I'm updating w/o being asked, are you shocked?? ;)
This morning I ran into someone I haven't seen in ages. She asked me if I'd lost weight, (i said it'd been ages!) I told her ya, over 100lbs (106 to be exact) She asked me if I'd had bariatric, I said nope, just hard work.
"Really!? Wow!" She says, "I'm getting bariatric on Monday."
"Oh really?" I say.
"Ya, I'm caving."
We were in a line of people exiting a building so we couldn't have a real conversation. I responded by telling her I'd pray for her, and that what she was doing wasn't easy.

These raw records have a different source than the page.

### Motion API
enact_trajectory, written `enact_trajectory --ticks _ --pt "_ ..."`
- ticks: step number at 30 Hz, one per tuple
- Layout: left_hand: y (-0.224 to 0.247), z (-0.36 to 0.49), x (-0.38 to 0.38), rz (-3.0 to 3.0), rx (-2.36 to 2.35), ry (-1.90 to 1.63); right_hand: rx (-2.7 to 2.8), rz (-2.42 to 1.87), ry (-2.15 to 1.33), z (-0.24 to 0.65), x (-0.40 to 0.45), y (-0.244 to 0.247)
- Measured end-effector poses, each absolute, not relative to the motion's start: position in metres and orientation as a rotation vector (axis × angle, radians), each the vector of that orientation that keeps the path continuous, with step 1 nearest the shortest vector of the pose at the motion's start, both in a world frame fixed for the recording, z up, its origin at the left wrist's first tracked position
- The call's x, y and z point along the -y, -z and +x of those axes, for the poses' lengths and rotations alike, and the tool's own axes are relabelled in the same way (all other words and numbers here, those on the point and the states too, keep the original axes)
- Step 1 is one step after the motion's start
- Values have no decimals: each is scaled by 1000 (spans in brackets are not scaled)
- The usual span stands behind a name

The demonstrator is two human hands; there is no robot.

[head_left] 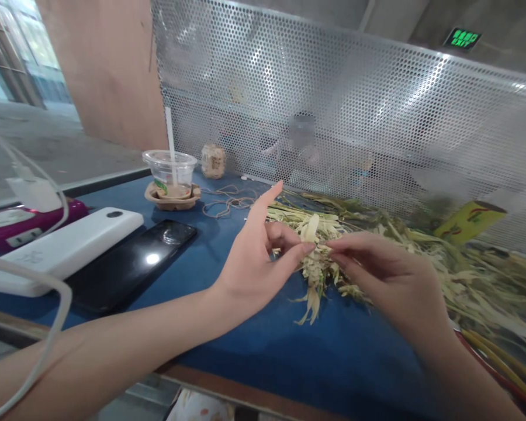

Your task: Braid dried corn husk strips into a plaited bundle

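My left hand (263, 251) pinches a pale, dried leafy plant piece (311, 269) between thumb and bent fingers, its index finger stretched upward. Papery strips hang from this piece over the blue table (245, 362). Close on the right, my right hand (390, 275) has its thumb and fingertips pressed together at the edge of the same piece. Exactly what lies between those right fingertips is too small to make out. Behind both hands spreads a heap of dried plant stalks and leaves (477, 286), reaching along the table to the right.
To the left lie a black phone (135, 263), a white power bank (70, 245) and a purple power strip (30, 222) with cables. Farther back stand a clear cup (170, 169), a jar (213, 161) and loose twine (230, 202). A perforated metal panel (333, 117) borders the back.
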State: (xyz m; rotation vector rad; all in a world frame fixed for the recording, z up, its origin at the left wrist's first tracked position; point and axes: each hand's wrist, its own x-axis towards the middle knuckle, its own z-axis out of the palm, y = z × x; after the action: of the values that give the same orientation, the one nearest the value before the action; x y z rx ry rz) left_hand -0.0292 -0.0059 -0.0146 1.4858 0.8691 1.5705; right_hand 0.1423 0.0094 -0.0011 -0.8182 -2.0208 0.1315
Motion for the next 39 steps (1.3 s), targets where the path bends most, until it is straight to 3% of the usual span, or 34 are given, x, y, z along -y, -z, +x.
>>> enact_trajectory --ticks 10,28,39 --pt "21 -26 6 1565 -898 -1558 2074 -586 435 138 -5 8" --pt "23 -25 5 1522 -910 -1606 1960 -712 502 128 2 20" --pt "21 -23 8 1530 -919 -1606 1809 -874 202 126 5 19"
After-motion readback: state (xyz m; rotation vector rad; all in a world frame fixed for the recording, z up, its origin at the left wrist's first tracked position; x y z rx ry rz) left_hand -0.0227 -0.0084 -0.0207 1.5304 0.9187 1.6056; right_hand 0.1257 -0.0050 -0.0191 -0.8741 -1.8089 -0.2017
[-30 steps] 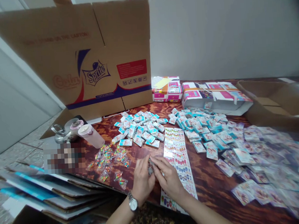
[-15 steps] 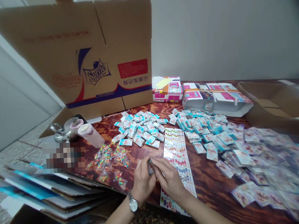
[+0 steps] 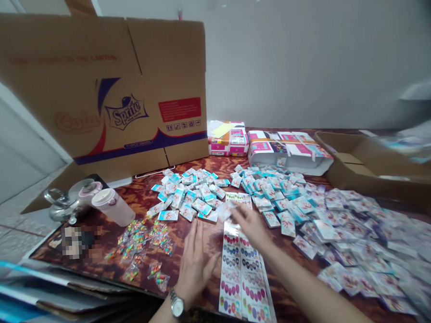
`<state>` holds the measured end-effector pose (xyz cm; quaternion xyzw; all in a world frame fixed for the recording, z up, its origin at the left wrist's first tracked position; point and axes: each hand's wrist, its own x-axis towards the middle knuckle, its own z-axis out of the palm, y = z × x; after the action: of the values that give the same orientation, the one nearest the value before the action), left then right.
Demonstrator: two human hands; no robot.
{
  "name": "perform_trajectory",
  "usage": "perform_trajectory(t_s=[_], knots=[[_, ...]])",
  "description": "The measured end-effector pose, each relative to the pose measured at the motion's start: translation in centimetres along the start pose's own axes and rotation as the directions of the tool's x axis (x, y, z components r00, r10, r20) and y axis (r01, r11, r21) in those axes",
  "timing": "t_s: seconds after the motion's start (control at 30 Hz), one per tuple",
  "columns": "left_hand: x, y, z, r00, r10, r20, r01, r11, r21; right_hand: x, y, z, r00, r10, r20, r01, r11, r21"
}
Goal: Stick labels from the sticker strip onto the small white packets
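Note:
My right hand [image 3: 245, 222] reaches over the upper part of a sticker sheet [image 3: 231, 271] printed with rows of colourful nail-like shapes. Its fingers pinch a small whitish packet [image 3: 225, 211], smeared by motion, beside the left pile of small white-and-blue boxes [image 3: 190, 191]. My left hand [image 3: 196, 261], with a wristwatch [image 3: 176, 304] on the wrist, lies open on the table just left of the sheet, thumb apart and holding nothing. Clear bags of bright coloured pieces [image 3: 136, 240] lie to its left.
More small boxes [image 3: 278, 192] and purplish packets [image 3: 353, 236] cover the right side. A large Sprite carton [image 3: 137, 54] stands behind, with two pink-and-white boxes [image 3: 287, 143] and an open carton [image 3: 368, 180]. Bottles [image 3: 115, 210] and stacked cardboard [image 3: 63, 290] are at left.
My hands were together over a small item; they have parted. The right has moved up and forward with the packet, while the left has opened flat. The view has shifted to the right.

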<state>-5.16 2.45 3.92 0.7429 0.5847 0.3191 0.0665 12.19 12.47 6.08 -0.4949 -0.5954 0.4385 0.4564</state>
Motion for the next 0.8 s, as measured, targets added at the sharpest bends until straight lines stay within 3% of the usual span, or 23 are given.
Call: perform_trajectory(t_s=[0.07,0.13,0.17,0.2,0.27,0.3,0.37,0.5,0.63,0.8], knots=[[-0.3,-0.4,0.0,1.0,-0.001,0.013,0.0,1.0,0.008,2.4,0.7,-2.2,0.973,0.082,-0.214,-0.06,0.993,0.106],[-0.8,-0.8,0.2,1.0,0.004,0.026,-0.005,1.0,0.01,3.3,1.8,-4.1,0.967,0.072,-0.246,-0.068,0.997,0.026],[-1.2,-1.0,0.4,0.999,0.009,0.039,-0.009,1.0,0.008,3.1,2.4,-5.0,0.986,0.023,-0.166,-0.041,0.993,-0.108],[-1.5,-1.2,0.6,0.998,0.016,0.057,-0.016,1.0,0.003,2.5,3.0,-5.7,0.999,-0.038,-0.008,0.034,0.961,-0.275],[-1.9,-1.2,1.1,0.995,0.036,0.097,-0.035,0.999,-0.013,0.8,4.3,-6.7,0.935,-0.078,0.347,0.262,0.81,-0.524],[-2.1,-1.1,1.2,0.992,0.046,0.115,-0.044,0.999,-0.022,-0.1,4.9,-7.0,0.892,-0.052,0.449,0.337,0.738,-0.585],[-2.2,-0.8,1.5,0.989,0.06,0.138,-0.055,0.998,-0.041,-1.5,5.9,-7.3,0.847,0.007,0.531,0.402,0.644,-0.651],[-1.9,0.0,1.9,0.978,0.078,0.194,-0.061,0.994,-0.091,-2.3,6.6,-7.2,0.848,-0.002,0.529,0.439,0.56,-0.702],[-0.9,0.8,1.7,0.972,0.082,0.218,-0.049,0.987,-0.151,-2.3,4.6,-6.8,0.846,-0.119,0.519,0.478,0.599,-0.642],[1.2,2.0,1.0,0.981,0.103,0.163,-0.058,0.965,-0.258,-2.7,-1.8,-6.0,0.804,-0.213,0.556,0.465,0.808,-0.361]])
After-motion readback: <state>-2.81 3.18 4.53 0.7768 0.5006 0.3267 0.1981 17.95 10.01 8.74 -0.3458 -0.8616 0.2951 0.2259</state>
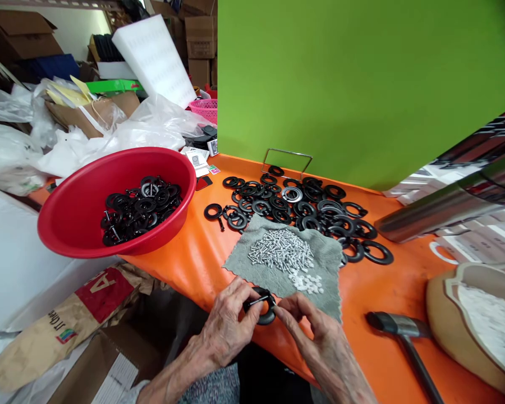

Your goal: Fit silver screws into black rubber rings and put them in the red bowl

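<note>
Both of my hands are at the table's near edge, holding a black rubber ring point(264, 306) with a metal screw point(256, 301) lying across or through it. My left hand point(229, 317) grips the ring's left side, and the fingertips of my right hand point(307, 325) pinch its right side. Just beyond them lies a grey cloth point(324, 269) bearing a heap of silver screws point(280, 249) and small white pieces point(307, 282). Many loose black rings point(294, 205) lie past the cloth. A red plastic basin point(69, 224) holds more black rings with screws.
The orange table point(387, 280) ends at a green wall point(353, 84). A hammer point(399, 328), a tan bowl of white material point(467, 331), a steel tube point(446, 210) and a wire stand point(286, 160) stand about. Plastic bags and cardboard boxes point(107, 365) crowd the left.
</note>
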### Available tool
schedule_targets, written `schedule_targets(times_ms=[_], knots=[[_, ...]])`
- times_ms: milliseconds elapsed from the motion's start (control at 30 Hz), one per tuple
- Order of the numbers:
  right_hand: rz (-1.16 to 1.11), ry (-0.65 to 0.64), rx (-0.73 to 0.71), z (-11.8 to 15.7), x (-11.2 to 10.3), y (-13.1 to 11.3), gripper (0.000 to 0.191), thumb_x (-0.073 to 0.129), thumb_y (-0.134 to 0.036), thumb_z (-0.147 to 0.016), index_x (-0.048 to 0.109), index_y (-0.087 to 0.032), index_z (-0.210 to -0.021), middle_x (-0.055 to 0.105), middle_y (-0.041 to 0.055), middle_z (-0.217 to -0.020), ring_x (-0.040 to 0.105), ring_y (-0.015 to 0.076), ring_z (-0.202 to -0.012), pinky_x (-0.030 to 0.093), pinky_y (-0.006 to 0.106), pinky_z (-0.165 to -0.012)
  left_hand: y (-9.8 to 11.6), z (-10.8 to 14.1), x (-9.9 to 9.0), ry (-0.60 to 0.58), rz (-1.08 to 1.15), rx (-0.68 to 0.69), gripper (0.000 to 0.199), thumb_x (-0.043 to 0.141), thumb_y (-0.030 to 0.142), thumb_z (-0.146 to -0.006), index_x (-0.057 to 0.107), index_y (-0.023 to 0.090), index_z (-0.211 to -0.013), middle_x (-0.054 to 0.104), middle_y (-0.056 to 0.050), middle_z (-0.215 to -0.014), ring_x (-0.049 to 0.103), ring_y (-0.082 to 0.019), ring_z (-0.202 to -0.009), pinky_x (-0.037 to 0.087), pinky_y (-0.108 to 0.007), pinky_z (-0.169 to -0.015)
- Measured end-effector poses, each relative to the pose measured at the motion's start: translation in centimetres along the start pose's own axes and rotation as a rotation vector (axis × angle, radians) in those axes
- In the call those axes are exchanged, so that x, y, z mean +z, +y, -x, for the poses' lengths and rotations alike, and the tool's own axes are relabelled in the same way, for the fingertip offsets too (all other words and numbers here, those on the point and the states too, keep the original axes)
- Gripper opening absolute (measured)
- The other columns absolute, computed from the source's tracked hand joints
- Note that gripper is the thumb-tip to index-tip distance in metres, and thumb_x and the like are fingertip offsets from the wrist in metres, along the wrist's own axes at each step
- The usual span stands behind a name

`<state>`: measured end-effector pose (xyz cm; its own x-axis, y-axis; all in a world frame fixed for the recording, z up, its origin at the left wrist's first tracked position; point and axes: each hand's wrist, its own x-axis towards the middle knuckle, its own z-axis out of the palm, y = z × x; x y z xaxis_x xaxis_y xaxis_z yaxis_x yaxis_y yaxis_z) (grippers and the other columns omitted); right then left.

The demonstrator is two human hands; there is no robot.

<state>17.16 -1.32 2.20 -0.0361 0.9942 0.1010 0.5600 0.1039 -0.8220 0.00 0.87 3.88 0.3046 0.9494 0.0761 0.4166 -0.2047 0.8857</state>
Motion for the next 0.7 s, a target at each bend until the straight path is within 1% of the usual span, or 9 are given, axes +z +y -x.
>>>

I have worked REALLY, REALLY hard to get where I am with my weight. I am STILL working hard. I still have weight to loose, and am thankfully starting to loose again. What I am learning thru this incredible (incredibly looong) journey is that it's a very personal thing, not only emotionally, but also physically. What works for one person, doesn't always work for another. I have had 100 people tell me this and that and it doesn't always work. Peoples bodies aren't the same.
Also, it is just that, a journey. It has taken me 2 years to get where I am. I had visions of it only taking me 1 more year to loose the other 100 lbs. That isn't going to happen. The 1st 100 came off rather quickly for whatever reason. I have no clue. This time around my body is completely different and it seems to want different things.
Bariatric was not for me. I have had 4 surgeries, I didn't want anyone cutting me open for any reason that I could prevent. I did read about it. I went to a meeting about the lapband years ago. The thing is, you have to loose a certain amount of weight to even get the surgery, then you have to learn to eat right after it's done. So, I figured, if I can eat right b4 and after having it, then why have it?? PLUS, people die from bariatric. I have a friend whose neighbor bled to death from a complication after having it. I've also seen people have it, loose weight, but not change the way they live, and gain the weight back. I just KNEW that if I was going to loose weight, I had to change my whole life. BUT, that is just me. I never want people to think that I judge them for their decisions. Bariatric isn't a picnic. I will pray for her, and wish her the best.